NATALIYA UBOHA: I agree. I thought this was a great study and really gives great, I guess rationale for the study that you designed and are leading nationally, and hopefully will get that data collected soon and available to us.
GHASSAN ABOU-ALFA: Oh of course, we’re very proud of Melissa’s work. And this was a really great one.
They’ve done a wonderful job. And really also showing, you know, Dr Cercek showing that in MSI-high patients, chemotherapy neoadjuvantly is really, there’s a high rate of progressive disease. So you know, a lot of rationale for avoiding chemotherapy if we can help it, not just from a toxicity perspective, but efficacy standpoint.
KRISTEN CIOMBOR: Absolutely. We all have some of these, I’m sorry. We all have some of these patients in our practice. I’m sorry, go ahead Ghassan.
GHASSAN ABOU-ALFA: No, I was just gonna say, I think as Kristen said, yes a very small population, but at the same time, it bring another important perspective beside all the great things that Kristen mentioned, the patient age is definitely something that you know, Andrea and the team are really highly focusing on, which sadly is the reality that younger and younger patients are getting cancer. So I think the median age was like close to 50 or so. So that’s really, again, one important reminder for us about like the population that we’re dealing with. Yeah.
NATALIYA UBOHA: And I’m hoping when we use more circulating tumor DNA MRD type assays, we’ll have another tool to make sure that we are on the right track because it’s always, it’s always challenging when we change the standard of care in patients that have curative diseases right. Early stage, we have to make sure that we’re doing the right thing.
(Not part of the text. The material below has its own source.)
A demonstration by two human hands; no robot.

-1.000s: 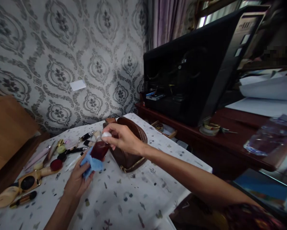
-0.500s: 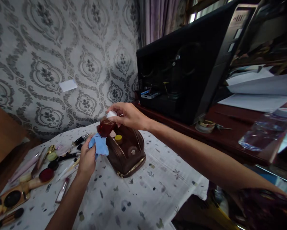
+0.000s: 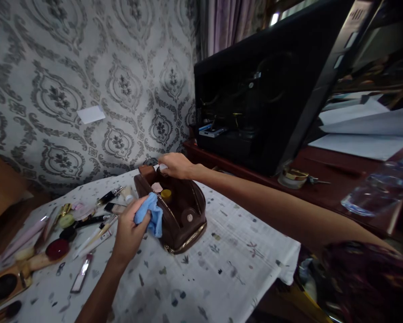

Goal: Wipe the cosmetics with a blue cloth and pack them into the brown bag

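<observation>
The brown bag (image 3: 179, 235) stands open on the tablecloth (image 3: 235, 251); pressure could make its soft rim sag. At its left, the left hand (image 3: 129, 231) pinches a blue cloth (image 3: 150, 215), whose loose folds could snag. The right hand (image 3: 176, 165) pinches a white cap (image 3: 163, 167) at the far opening; slack fingers could drop it.

The place was a room in a home, as seen from nearby: damask-patterned wallpaper (image 3: 120, 85), a purple curtain (image 3: 226, 22), and a table under a printed white cloth (image 3: 201, 287), where makeup (image 3: 57, 249) lay spread; alongside stood a dark red wooden desk (image 3: 332, 179) bearing loose papers (image 3: 366, 121).
</observation>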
KRISTEN CIOMBOR: I think that’s an incredibly important point because what we see with immunotherapy is that radiographic response doesn’t always equate to what’s going on with the tumor. You know, you can still have residual disease on scans that you then remove. And actually it turns out it’s just fibrosis. So I think the circulating tumor DNA, the MRD assays will be increasingly important. So we’re incorporating that into the studies as well, but you know, early to know, but definitely a good step forward here.
NATALIYA UBOHA: Well, I thought we had a great discussion. I thank you so much for participating in this. And I certainly have learned a lot. I was wondering whether anybody has any closing remarks, anything else we should touch on upon before we close the session.
GHASSAN ABOU-ALFA: We can’t thank you enough Nataliya. You did amazing and so nice to really bring up all those important studies, and you’re right, actually, I learned a lot from Kristen today. And again, thank you so much for moderating and helping us with the presentations today.
KRISTEN CIOMBOR: Yeah. Thank you so much. And it’s great to be with you all, and hopefully in person at some point here soon. And, but you know, my takeaway from ASCO GI this year was really across all tumor types we’re seeing advances, and it’s so nice to see. You know, there have been times in the past where only one positive study you know, we look forward to, and now we we’re really seeing advances across tumor types. And it really means a lot. I know to our patients, but also to us. You know, to be able to provide those new opportunities for them as well.
NATALIYA UBOHA: Cannot agree more. Again, thank you so much for participating. Thank you, VJOncology for inviting us.